I think that in a professional hospital environment only MDs should use doctor to avoid confusion. Outside of the hospital, anyone who wants to go by doctor should be able to. |
I work in a large non-medical office setting where we have a psychologist on staff who does do clinical work. She refers to herself as “Doc <first name>” consistently, even with people she is not treating directly - introduces herself like that to people she doesn’t know, leaves voice messages, talks about herself in the third person, etc. This is in a place where everyone is otherwise informal and goes by just their first name. It rubs me the wrong way and several people were confused and thought she was a primary care doctor or psychiatrist when I asked them out of curiosity. I do agree it’s ok for a psychologist to go by Dr when speaking with patients in a fully clinical setting. |
In an academic setting, it's fine if someone wants to go by Dr. if they have a PhD. A little cringey but whatever.
In a medical setting, it's appropriate if a doctor goes by Dr. It's a job title there. In their personal lives? It's all douchey. |
Language evolves. PP is right this is why it is seen as obnoxious. You don't have to agree with it but this is the reason other people think it is obnoxious. It feels in some ways like the person is trying to cutely get one over on you. |
Boundaries in relationships with power differentials are basic-level safety practices. PP's statements are accurate. First name interactions are fine for some patients. For other patients it creates an impression of false intimacy. For others it diminishes their perception of your training.
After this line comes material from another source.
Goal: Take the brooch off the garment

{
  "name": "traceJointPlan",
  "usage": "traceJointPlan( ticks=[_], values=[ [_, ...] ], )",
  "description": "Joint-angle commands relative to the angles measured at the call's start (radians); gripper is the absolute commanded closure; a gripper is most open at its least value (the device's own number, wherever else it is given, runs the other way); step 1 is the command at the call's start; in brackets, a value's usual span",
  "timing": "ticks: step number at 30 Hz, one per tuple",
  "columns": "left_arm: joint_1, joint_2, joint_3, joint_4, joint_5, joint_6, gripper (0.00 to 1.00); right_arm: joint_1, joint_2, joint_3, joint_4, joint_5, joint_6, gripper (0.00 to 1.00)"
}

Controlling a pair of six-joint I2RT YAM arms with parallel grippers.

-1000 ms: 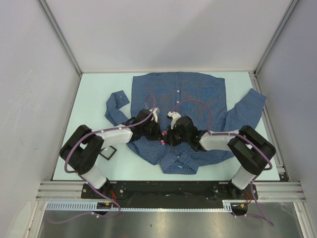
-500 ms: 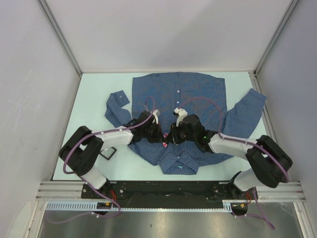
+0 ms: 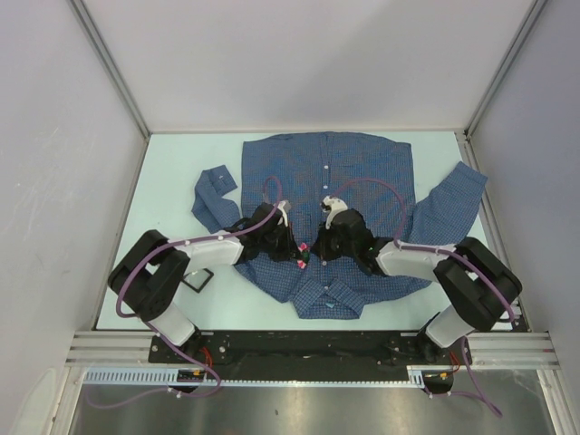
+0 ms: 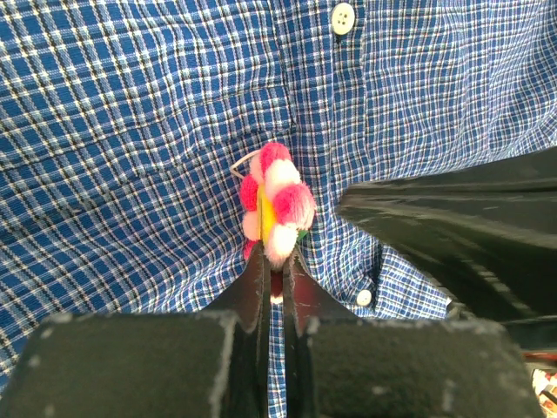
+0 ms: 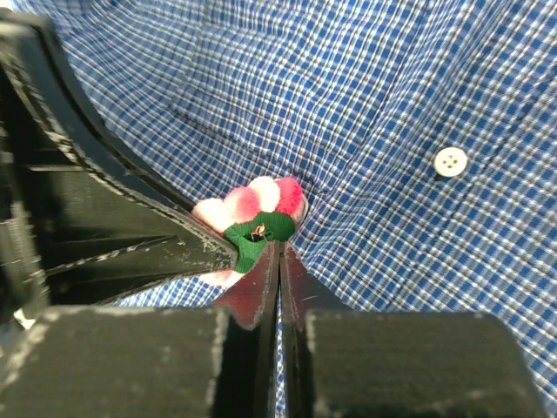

For still others they'll finish their conversation with you and ask "so when is the doctor going to come see me?". Using the professional title you've trained for, in a professional setting, evens the communications playing field, and is neither "weird", nor "unsafe". I get that the healthcare system is a mess, but the doctor bashing on this thread alone is wearying. I'm the PP who put tape over my first name, and received 12 questions in response from a poster, who sailed past the point of my physical boundaries being violated and the deep sexism that still exists when female doctors see male patients, to land on "is that tape dirty". And people wonder why we're burned out. |
If you were secure in yourself, another person’s earned professional title would have no impact on you. |
It's not an earned professional title. It's an academic title. If someone wants to use it in an every day setting, that's fine. Just know that people think it's silly. |
Different fields have different norms. One that I find particularly jarring is education — where let’s be honest the level of research quality is appalling low. Ed doctorates love to be called Dr.
It’s particularly weird when they’re in a room full of parents who actually have PhDs in fields where you can’t sneeze on a tissue and submit it to a journal. |
You can be embarrased all you want, and i might be too, but he IS a doctor- he's a doctor of philosophy, not a medical doctor. |
I find MDs who use the title Dr. to be incredibly pretentious. |
oh god i hate it when lawyers make this argument. you have a termnial degree. big whoop. |
they are in some places (e.g., in some areas of latin america). engineers are also addressed as such. |
I work in healthcare and MDs/DOs are some of the most deranged, egotistical people in the entire world.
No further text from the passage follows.